Wynik. Kłótnia między tak mądrymi małżonkami trwa nie dłużej niż 5 minut i… kończy się pocałunkami i uściskami.
Uczą się na błędach.
Oczywiście nie każdy ma cierpliwość i mądrość, aby wzorowo przeprowadzić kłótnię i zakończyć ją na najwyższym poziomie.
Ponieważ, jak w każdej innej nauce, w nauce o skandalach rodzinnych istnieje szereg rażących błędów, które popełniają partnerzy. A wtedy skutki są dosłownie katastrofalne. Dlatego oferujemy Ci listę najczęstszych błędów:
przedwczesne przeprosiny. Z reguły jest to technika dość obłudna, zwłaszcza jeśli jeden z partnerów nadal pozostaje nieprzekonany.
Wskazuje, że rozmowa się skończyła, że ​​niewypowiedziane słowa i nierozwiązane problemy nie znalazły wyjścia.
Chęć uniknięcia konfliktu, milczenia, unikania rozmowy. Czasami jednemu z partnerów wydaje się – szczególnie jeśli dotyczy to mężczyzn – że lepiej pójść na czas do sąsiadki lub po prostu położyć się spać, niż odpowiadać na wyrzuty. W ten sposób uraza pogłębia się.
Stosowanie „zakazanych” technik, czyli pewnej intymnej wiedzy o partnerze. Jeśli Twój bliski w chwili objawienia przyznał, że nie jest pewien swoich zdolności intelektualnych, wcale nie oznacza to, że w ferworze kłótni powinieneś wykorzystać to wyznanie jako przekonujący argument na rzecz jego „głupoty”. To stworzy poczucie nieufności.
Udawaj, że zgadzasz się ze zdaniem partnera. To pokaże tylko całkowitą obojętność na ukochaną osobę i jej problemy.
Zdrada, przyłączenie się do opinii większości na temat bliskiej Ci osoby. Jeżeli Twój partner dał się poznać m.in. jako osoba o „słabym charakterze”, powstrzymaj się od wypowiadania fatalnego sformułowania: „Wszyscy wiedzą, że Ty...” Przecież tylko Ty możesz zrozumieć, że „słaby charakter” to oznaką jego życzliwości lub nadmiernej łagodności.
Wmieszanie kwestii „lewicowych” w przedmiot sporu. W takim przypadku drobny spór może zakończyć się ogromnym skandalem ze wzmianką o błędnych obliczeniach i błędach sprzed dziesięciu lat, a problem pozostanie nierozwiązany.
Szantaż ze strony dzieci lub rodziców. Dotyczy to również technik „zakazanych”: ryczące potomstwo i wściekła teściowa (teściowa) tylko zaostrzą konflikt i na długo zepsują atmosferę w rodzinie.
Zdaniem psychologów rodzinne spory, kłótnie, a nawet skandale mogą stać się żyzną glebą do wzrostu prawidłowe rozwiązanie, jeśli oczywiście w rodzinie jest miłość. Dopóki każdy z kochanków jest w stanie odczuwać urazę, ból, złość, miłość żyje, rozwija się i hartuje. Wroga może mieć tylko jednego – całkowitą obojętność.
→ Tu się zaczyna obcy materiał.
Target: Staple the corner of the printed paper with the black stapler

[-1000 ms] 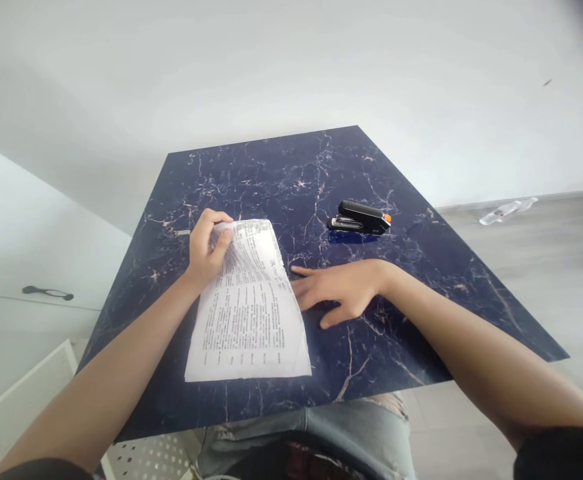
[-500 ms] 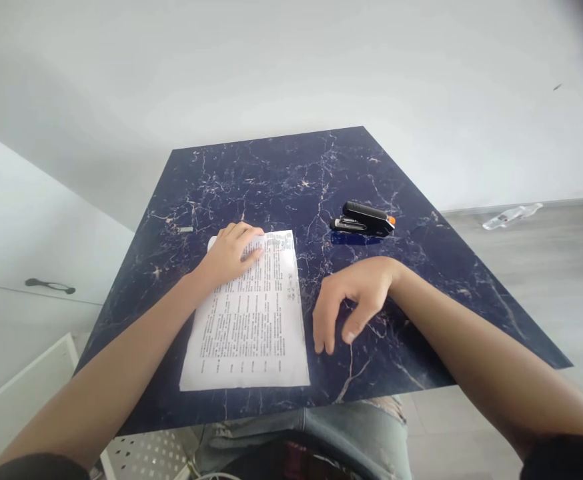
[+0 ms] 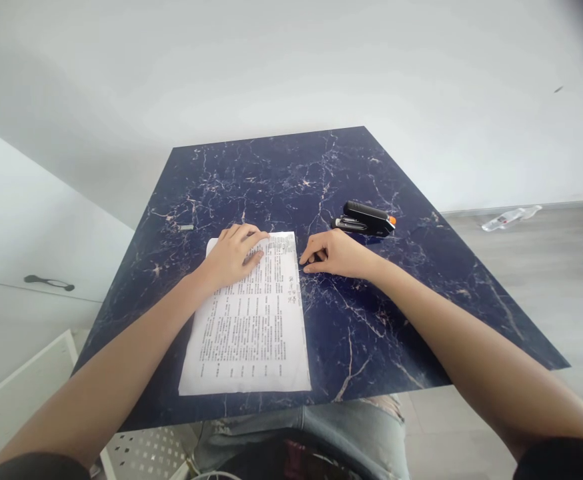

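Left hand (image 3: 234, 252) lies flat and open, pressing the top left of the papers (image 3: 251, 327), which lie flat near the front edge of the table (image 3: 281, 167). Right hand (image 3: 334, 257) is curled, fingertips at their top right edge; can't tell if it pinches. My read: sheets down and squared, stapler (image 3: 364, 219) beyond untouched, no staple visible; sheet count and print unreadable.

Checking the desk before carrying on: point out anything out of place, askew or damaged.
A clear plastic wrapper or bottle lies loose on the floor by the wall, right of the table. A small grey scrap sits alone on the tabletop left of the papers, whose near edge looks slightly wavy. The stapler looks intact.
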Tool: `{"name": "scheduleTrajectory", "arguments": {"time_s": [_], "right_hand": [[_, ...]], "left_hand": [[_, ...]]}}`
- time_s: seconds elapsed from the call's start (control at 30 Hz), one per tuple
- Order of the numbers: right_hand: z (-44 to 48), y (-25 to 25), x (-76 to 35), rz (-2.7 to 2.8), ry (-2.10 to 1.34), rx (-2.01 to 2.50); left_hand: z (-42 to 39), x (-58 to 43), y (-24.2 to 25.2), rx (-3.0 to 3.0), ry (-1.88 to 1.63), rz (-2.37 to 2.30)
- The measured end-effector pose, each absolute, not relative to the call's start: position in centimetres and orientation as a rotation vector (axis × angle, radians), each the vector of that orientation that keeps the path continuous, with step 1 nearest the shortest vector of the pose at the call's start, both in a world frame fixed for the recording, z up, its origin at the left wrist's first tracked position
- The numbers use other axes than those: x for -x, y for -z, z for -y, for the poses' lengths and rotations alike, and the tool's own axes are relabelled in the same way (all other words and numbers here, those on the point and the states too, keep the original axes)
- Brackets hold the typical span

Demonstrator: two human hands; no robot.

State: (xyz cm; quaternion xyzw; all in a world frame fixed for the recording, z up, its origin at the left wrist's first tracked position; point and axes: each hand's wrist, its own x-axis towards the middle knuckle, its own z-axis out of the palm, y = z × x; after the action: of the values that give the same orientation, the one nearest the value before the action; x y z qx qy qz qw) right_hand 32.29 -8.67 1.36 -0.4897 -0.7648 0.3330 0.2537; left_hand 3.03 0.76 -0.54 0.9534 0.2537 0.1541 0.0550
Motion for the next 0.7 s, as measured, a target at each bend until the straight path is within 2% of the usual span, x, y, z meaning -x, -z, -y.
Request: {"name": "scheduleTrajectory", "arguments": {"time_s": [0.5, 0.7], "right_hand": [[9.1, -0.9, -31.2, 2.219, -0.782, 1.214], [9.4, -1.8, -31.4, 2.231, -0.890, 1.255]], "left_hand": [[-0.8, -3.1, 0.8, -2.923, -0.483, -0.778], [-0.9, -3.0, 1.0, -2.911, -0.488, -0.774]]}}
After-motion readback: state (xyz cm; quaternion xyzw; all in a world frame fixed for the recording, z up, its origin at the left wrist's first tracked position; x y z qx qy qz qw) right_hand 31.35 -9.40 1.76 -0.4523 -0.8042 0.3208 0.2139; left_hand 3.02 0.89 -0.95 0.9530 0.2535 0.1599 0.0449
Jeszcze wczoraj ziemia płonęła pod nogami ze szczęścia. Kochasz i jesteś kochany! Co może być piękniejszego? A jeśli nadal możesz o czymś marzyć, to tylko o tym, aby nigdy się nie rozstać.

Dlaczego więc dzisiaj, patrząc na osobę, którą uważałeś za najlepszą na świecie, chcesz płakać? Skąd wzięła się ta niepohamowana złość na niego? Z pewnością jeden krok od miłości do nienawiści. Ale kiedy ci się to udało? I czy można wyruszyć w drogę powrotną – od nienawiści do miłości?

Rozmawiamy o tym z moskiewskim psychologiem, konsultantem biznesowym, autorem i prezenterem szkoleń, kierownikiem Centrum Psychologicznego Wsparcia Biznesu i Rodziny „5 TAK!” Marina MOROZOVA.

Tak naprawdę od miłości do nienawiści jest jeszcze kilka kroków” – wyjaśnia Marina. - Niektórzy ludzie przechodzą przez te etapy bardzo szybko, dosłownie w ciągu kilku dni, podczas gdy innym zajmuje to 20 lub więcej lat związku. Ale ta ścieżka jest taka sama dla prawie wszystkich.

Pierwszy krok. Miłość

Jest to okres, który zawsze wspomina się z przyjemnością i nostalgią. Ech, to był miło spędzony czas - randki, zaloty, pierwsze pocałunki. Kiedy patrząc na ukochanego, Twoje serce zaczęło bić ze zdwojoną siłą, a wszystkie Twoje myśli były zajęte tylko nim.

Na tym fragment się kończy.